Using AI/LLMs with Beancount - Anyone Experimenting?

newbie_accountant · October 14, 2025, 8:51am

I’ve been hearing about people using Claude and ChatGPT to help with their Beancount workflows. Has anyone tried this?

Potential use cases I’m thinking about:

Help writing complex BQL queries
Categorizing unusual transactions
Learning Beancount syntax faster
Converting receipts to transaction entries
Explaining error messages

But I’m also worried about:

Privacy (sending financial data to AI)
Accuracy for tax-critical stuff
Hallucinated transactions

What’s been your experience?

helpful_veteran · October 14, 2025, 8:51am

I’ve been cautiously experimenting! Here’s what I’ve learned:

What works GREAT:

Query writing - Claude is amazing at generating BQL queries
Learning syntax - better than reading docs sometimes
Explaining errors - it understands Beancount errors well
Modeling edge cases - “how do I record X?” type questions

What I DON’T trust yet:

Auto-generating actual transactions (always verify!)
Tax calculations (too critical for mistakes)
Bulk categorization without review

My workflow:

Ask AI to draft something
Review carefully
Run bean-check immediately
Check in Fava for sanity

Privacy approach:
I sanitize data before sending to AI - replace real amounts with fake ones, use generic merchant names, etc.

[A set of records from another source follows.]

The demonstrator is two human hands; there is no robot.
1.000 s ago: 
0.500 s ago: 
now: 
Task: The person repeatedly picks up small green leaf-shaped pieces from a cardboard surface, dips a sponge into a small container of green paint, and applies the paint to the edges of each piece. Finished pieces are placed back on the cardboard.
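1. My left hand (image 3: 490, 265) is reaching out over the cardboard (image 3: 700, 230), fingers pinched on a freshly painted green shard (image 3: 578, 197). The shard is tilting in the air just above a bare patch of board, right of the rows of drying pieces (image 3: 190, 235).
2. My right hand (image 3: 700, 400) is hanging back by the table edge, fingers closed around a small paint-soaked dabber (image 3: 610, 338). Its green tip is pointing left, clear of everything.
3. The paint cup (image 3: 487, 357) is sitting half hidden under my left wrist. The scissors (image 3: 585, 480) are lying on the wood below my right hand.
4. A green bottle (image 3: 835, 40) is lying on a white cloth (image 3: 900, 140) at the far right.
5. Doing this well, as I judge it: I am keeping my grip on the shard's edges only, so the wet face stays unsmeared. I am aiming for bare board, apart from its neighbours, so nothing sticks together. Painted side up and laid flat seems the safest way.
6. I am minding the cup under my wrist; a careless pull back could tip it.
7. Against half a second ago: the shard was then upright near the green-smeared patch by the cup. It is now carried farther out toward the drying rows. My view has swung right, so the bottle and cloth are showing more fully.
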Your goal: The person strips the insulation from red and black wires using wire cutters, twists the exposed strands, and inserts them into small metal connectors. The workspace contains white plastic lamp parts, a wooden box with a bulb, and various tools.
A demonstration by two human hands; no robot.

It’s a tool, not autopilot!

practical_adviser · October 14, 2025, 8:51am

I use AI daily now - huge time saver!

Best use case: Receipt → Transaction

I take a photo, OCR it, then prompt:

AI generates:

2024-01-15 * "Whole Foods" "Groceries"
  Expenses:Groceries  67.43 USD
  Liabilities:CreditCard:Chase

90% accuracy! I just review and commit.

Privacy: I use local Ollama models for sensitive data. For learning/queries, ChatGPT is fine.

Productivity: Saves 2-3 hours/month on data entry and query writing.

newbie_accountant · October 14, 2025, 8:22pm

I’ve been experimenting with Claude for query generation and it’s incredible!

My workflow:

Describe what I want in plain English:

"Show me all dining expenses over $100 in the last 6 months,
including merchant name and category breakdown"

Claude generates BQL:

SELECT date, payee, narration, position
WHERE account ~ 'Expenses:Dining'
  AND number(position) > 100
  AND date >= 2024-07-01
ORDER BY date DESC

I review, run, and refine if needed

Success rate: ~95% for queries, ~90% for transaction drafts

Best use cases:

Complex queries I don’t know how to write
Modeling unusual transactions (stock options, crypto, etc.)
Understanding error messages
Learning Beancount syntax faster

Time saved: Easily 3-4 hours/month on query writing and learning

helpful_veteran · October 14, 2025, 8:22pm

For those concerned about privacy, here’s my setup:

Option 1: Local models (Ollama)

# Install Ollama
curl https://ollama.ai/install.sh | sh

# Pull a model
ollama pull llama2

# Use for sensitive queries
ollama run llama2 "Convert this transaction to Beancount..."

Completely local, no data leaves your machine.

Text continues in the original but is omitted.